Bush's FDR Example
By Rush Limbaugh
Wednesday, November 28, 2001; Page A35
As I watch such liberal leading lights as Vermont Sen. Patrick Leahy denounce President Bush and Attorney General John Ashcroft for detaining certain aliens to stem future terrorist atrocities against Americans, and hear them rail against the constitutionality of reinstituting military commissions to bring terrorist murderers to justice, I have to wonder: Would their views be different if their hero, Franklin Delano Roosevelt, were president today?
For a half-century, left-leaning historians have from time to time ranked our presidents. FDR always polls among the top. Yet if civil liberties are as precious to liberals as they claim, FDR's high status is certainly unwarranted.
One of the issues that has Leahy out of sorts is the administration's detention of 1,000 or so aliens. Ashcroft's problem is that the Immigration and Naturalization Service and the FBI have been unable to effectively track aliens who have violated their visas, have criminal records or have links to terrorist networks. Thus, in the aftermath of Sept. 11, the Justice Department, in short order, has had to determine the extent to which such aliens are in this country and pose a serious threat to security.
The Bush administration's detention program seems reasonable in its scope and purpose. In contrast, FDR's World War II internment of nearly 120,000 people of Japanese ancestry, including 70,000 U.S. citizens, was an outrage.
On Feb. 19, 1942, Roosevelt signed an executive order authorizing the secretary of war or military commanders designated by him to establish "military areas" from which "any or all persons" could be removed. Barely one month after FDR issued his order, Japanese Americans and Japanese in America were being involuntary removed from their homes on the West Coast and transported to incarceration centers in out-of-the-way places.
I suppose if Bush were to follow in FDR's footsteps, he could have signed an executive order authorizing Defense Secretary Donald Rumsfeld to round up Muslim Americans and force them into detention camps.
Leahy -- joined by some conservatives -- has also condemned Bush's Nov. 13 order reestablishing military commissions. The critics make two primary charges: (1) Military commissions threaten the liberties set forth in the Bill of Rights; (2) our civil courts are quite capable of handling these trials.
Bill of Rights: Bush's order applies to any individual who "is or was a member of the organization known as al Qaeda; has engaged in, aided or abetted, or conspired to commit acts of international terrorism, or acts in preparation therefore, that have caused, threaten to cause or have as their aim to cause, injury to or adverse effects on the United States, its citizens, national security, foreign policy, or economy; has knowingly harbored one or more individuals described" herein. U.S. citizens -- as well as aliens not associated with al Qaeda -- are in no way covered by the president's order. It is difficult to see how this violates the Bill of Rights.

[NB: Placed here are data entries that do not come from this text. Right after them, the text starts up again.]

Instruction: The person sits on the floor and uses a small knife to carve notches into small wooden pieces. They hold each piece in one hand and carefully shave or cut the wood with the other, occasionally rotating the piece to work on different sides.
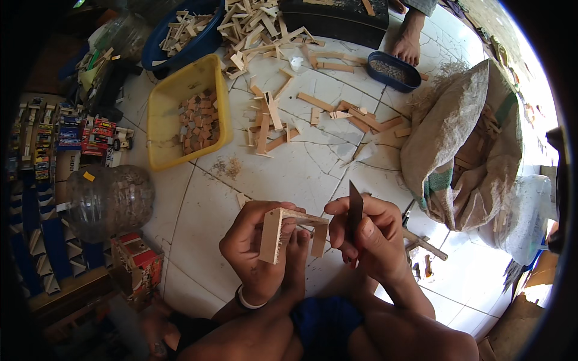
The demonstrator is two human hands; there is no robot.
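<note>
The floor [201, 222] is glossy white tile, cracked in places, with loose, flat wooden strips [334, 66] lying at its far side. To the right, a coarse woven sack [442, 129] stands slumped and open, wood pieces inside. To the left, a rectangular yellow plastic tub [162, 114] contains small flat blocks. Nearer, a rounded, transparent plastic container [96, 188] lies beside a red box [139, 259]. The workpiece, a pale wooden bracket [271, 236], is located in front of the body between the hands: one bar joins two flat end plates, the left plate having a jagged edge. The knife [356, 207] has a thin, dark, pointed blade and a red handle.

Left hand [256, 243]: wrist raised, fingers closed around the bracket's left end. Right hand [385, 231]: fingers gripping the knife, thumb in front, index finger behind; blade tip directed away from the body.
</note>
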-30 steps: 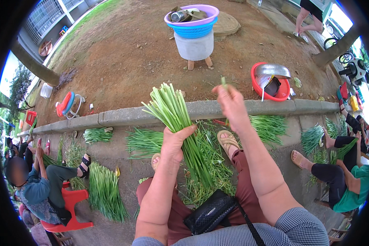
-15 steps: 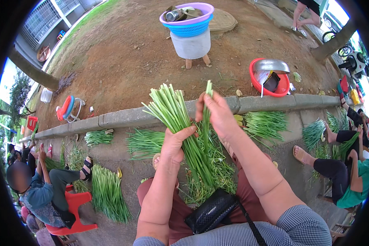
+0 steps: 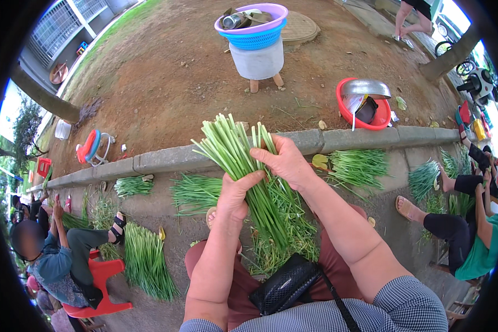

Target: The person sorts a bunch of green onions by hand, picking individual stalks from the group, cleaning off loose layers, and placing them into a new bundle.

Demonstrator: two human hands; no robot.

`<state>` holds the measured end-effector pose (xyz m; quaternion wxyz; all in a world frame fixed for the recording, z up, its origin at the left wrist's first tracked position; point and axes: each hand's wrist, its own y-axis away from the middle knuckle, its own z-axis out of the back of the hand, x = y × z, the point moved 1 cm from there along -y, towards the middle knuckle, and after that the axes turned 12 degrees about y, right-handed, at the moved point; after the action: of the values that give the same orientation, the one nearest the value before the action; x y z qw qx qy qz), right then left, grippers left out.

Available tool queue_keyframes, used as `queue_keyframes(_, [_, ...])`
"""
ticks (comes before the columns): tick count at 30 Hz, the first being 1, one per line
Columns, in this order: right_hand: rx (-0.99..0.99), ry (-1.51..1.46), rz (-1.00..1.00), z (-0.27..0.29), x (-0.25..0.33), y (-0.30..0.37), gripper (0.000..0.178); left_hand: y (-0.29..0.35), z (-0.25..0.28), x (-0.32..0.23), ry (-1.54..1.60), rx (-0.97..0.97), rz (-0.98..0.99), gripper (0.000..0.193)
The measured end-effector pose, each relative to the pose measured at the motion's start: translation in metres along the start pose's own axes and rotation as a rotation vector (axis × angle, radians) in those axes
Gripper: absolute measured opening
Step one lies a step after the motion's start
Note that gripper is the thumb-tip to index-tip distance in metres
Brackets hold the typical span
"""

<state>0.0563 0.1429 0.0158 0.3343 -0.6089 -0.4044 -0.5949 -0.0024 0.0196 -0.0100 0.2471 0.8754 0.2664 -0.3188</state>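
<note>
A thick bunch of green stalks (image 3: 258, 207), like garlic chives or scallion greens, slants across the middle with its pale cut ends up and to the left. Around its middle my left hand (image 3: 238, 193) is closed, thumb on top. My right hand (image 3: 285, 160) pinches a few stalks at the bunch's upper right side, against the rest; their pale ends poke out above my fingers. Below, a loose heap of green trimmings (image 3: 271, 252) lies on the pavement between my legs. A black textured bag (image 3: 288, 283) rests in my lap.
Piles of green stalks lie left (image 3: 146, 260), ahead (image 3: 196, 193) and right (image 3: 359, 169) along a stone kerb (image 3: 166, 159). Beyond stand a stool with stacked baskets (image 3: 254, 36) and a red basin (image 3: 346, 102). Seated people flank me, one on a red chair (image 3: 102, 276).
My right hand has come left and down, bringing its few stalks in against the bunch. My left hand stays in place. The person at right has raised their arms.
</note>
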Motion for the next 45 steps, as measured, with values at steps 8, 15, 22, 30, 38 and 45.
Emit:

It's worth noting, however, that once again the Democrats' favorite president helped blaze this trail. In 1942 the Supreme Court ruled that Roosevelt's military commissions were constitutional when used to try eight Nazi saboteurs for violating the laws of war, spying and conspiracy. The lawyers who drafted Bush's order no doubt relied on FDR's court victory in that case -- an irony obviously lost on Bush's critics.
Civil Courts: The al Qaeda terrorists are not criminals as generally understood but military combatants. Significant obstacles stand in the way of their prosecution in American civil courts. Among other things, people in and around courtrooms, including judges, juries and court employees, would have every reason to fear for their safety. The enormous resources needed to protect potentially hundreds if not thousands of these terrorists would strain an overloaded justice system. The government would be required to reveal secret intelligence information and techniques in open court, and our courtrooms would most likely be turned into forums for propagandizing and encouraging further terrorist acts.
Speaking of civil courts, FDR, you may recall, attempted unsuccessfully to "pack" the Supreme Court with like-minded justices in 1937, after the nation's highest civil court held much of his New Deal agenda unconstitutional. Leahy, as chairman of the Senate Judiciary Committee, has succeeded in some packing of his own -- filling the federal judiciary with left-of-center judges. By blocking confirmation of scores of Bush's nominees, he has ensured that an ever larger percentage of legal disputes come before judges who share his party's judicial philosophy. Today, nearly half of all active federal judges were appointed by Bill Clinton. There are more than 100 federal judicial vacancies, 38 of which have been classified as "emergencies" by the U.S. Judicial Conference. Only about one in four of Bush's nominees has been given a hearing and a vote. Four of 12 seats remain vacant on the D.C. Court of Appeals, which will have primary jurisdiction over legal challenges to the anti-terrorism bill recently passed by Congress.
So much for trying all those al Qaeda terrorists in our civil courts. Leahy has not only accomplished what FDR could not -- politicization of the federal judiciary -- he has ensured the administrative necessity of military commissions.
Maybe those liberal historians will be asked one day to rate Leahy's service as a U.S. senator. I expect he'll rank among the greatest.
The writer is a commentator and host of a nationally broadcast radio talk show.